Unlike lists, you can do arithmetic with numpy arrays. For example, if you had the following list: 
```python
heights = [162, 185, 174, 191]
```
and you tried to add one to the list, this is what you would get: 
```python
print(heights + 1)
```
```
---------------------------------------------------------------------------
TypeError                                 Traceback (most recent call last)
<ipython-input-23-ca23c21090bd> in <module>()
      1 heights = [162, 185, 174, 191]
----> 2 print(heights + 1)

TypeError: can only concatenate list (not "int") to list
```
However, this does work if `heights` is a numpy array. 
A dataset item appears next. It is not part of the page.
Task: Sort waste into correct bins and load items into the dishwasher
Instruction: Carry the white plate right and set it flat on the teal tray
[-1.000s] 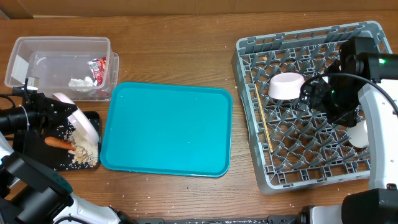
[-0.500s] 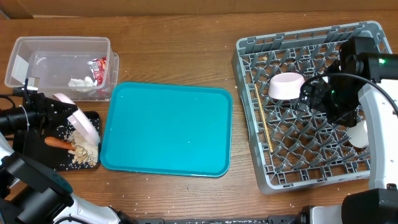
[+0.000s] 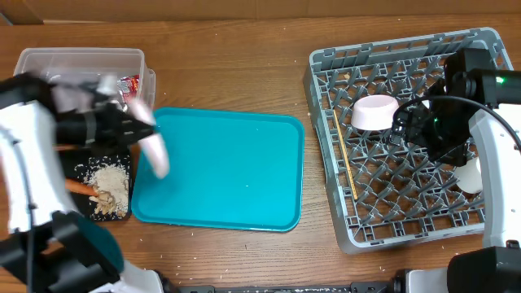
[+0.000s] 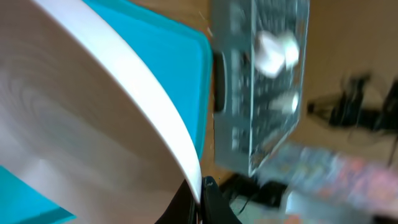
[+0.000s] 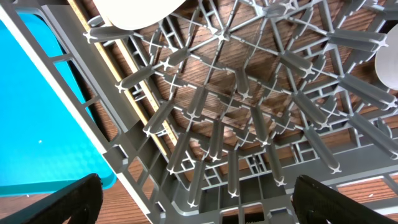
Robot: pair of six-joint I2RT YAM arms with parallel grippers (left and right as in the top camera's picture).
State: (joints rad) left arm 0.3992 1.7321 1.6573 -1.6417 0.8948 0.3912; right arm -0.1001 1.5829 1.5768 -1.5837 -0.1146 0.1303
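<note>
Plate (image 3: 153, 149) now over teal tray (image 3: 236, 175)

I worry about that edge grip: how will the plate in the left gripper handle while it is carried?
The plate looks rigid and glossy, so it probably will not flex but may slip. The left gripper pinches only its rim, so the plate could pivot there. It hangs tilted above the teal tray; if it is ceramic, a drop might chip it.
</note>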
### Exercise 3: Array arithmetic

In the cell below: 
1. Create a variable called `heights_array`, which contains a numpy array of `heights` (using the `np.array` function we learned above)
2. Try adding, multiplying, subtracting, dividing, exponentiating the array

In [43]:
heights_list  = [60,63,65,70,73,71,65]
heights_array = np.array(heights_list)

heights_array

array([60, 63, 65, 70, 73, 71, 65])

### Exercise 4: Inequalities
You can also evaluate inequalities with whole arrays at once. Find which values of the array above are greater than 180: 

In [50]:
heights_boolean_array = heights_array > 70

very_tall = heights_array[heights_boolean_array]
very_tall

array([73, 71])

Notice - numpy arrays don't have to contain numbers (floats and integers). They can be _booleans_, and other things too!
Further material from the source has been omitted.